This isn't new news. It has been known for some time. Perhaps the key is to publicize it.

"The industrialized countries, which accounted for 40 percent of the world’s population after World War II now account for only 20 percent, though they earn 85 percent of the world’s income. In coming decades, the industrialized world is expected to make up only 12 to 15 percent of the planetary population[1], as 90 to 95 percent of all births take place in the poorest countries. The fact that this is happening at a time when income and life expectancy rates are moving up illustrates just how uneven this material growth has been, and how what is really growing is the disparity between rich and poor[2].

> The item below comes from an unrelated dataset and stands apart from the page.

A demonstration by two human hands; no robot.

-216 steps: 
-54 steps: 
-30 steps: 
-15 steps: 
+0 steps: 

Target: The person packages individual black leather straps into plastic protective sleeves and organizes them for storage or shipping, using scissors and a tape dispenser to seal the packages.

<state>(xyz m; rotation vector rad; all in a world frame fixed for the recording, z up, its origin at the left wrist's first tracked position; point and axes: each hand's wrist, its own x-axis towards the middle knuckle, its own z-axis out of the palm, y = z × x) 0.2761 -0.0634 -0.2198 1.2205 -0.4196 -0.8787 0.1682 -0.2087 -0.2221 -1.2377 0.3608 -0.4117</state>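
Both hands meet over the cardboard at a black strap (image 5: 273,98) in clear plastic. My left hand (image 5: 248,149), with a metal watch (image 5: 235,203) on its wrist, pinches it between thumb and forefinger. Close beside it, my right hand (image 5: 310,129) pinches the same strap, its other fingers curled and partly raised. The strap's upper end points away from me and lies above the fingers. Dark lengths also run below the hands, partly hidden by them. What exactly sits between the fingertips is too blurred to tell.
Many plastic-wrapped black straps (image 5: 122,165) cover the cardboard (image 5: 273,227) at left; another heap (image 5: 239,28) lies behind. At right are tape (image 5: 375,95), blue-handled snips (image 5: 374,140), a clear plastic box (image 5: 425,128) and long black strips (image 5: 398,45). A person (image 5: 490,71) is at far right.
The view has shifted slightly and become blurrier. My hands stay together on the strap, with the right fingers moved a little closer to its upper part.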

Never before – not at the time of various democratic revolutions in Central Europe in 1848 or at the conclusion of World War I – has wealth disparity been so great as after the Cold War. And never before, because of the global communications revolution, has this disparity been so visible. The human race is like an awkward adolescent whose political and social mechanisms are not keeping up with his physical growth."

Robert D. Kaplan – The Ends of the Earth – Random House, 1996

[1] “Immigration and the Press of the Poor.” The Washington Post, November 21, 1994.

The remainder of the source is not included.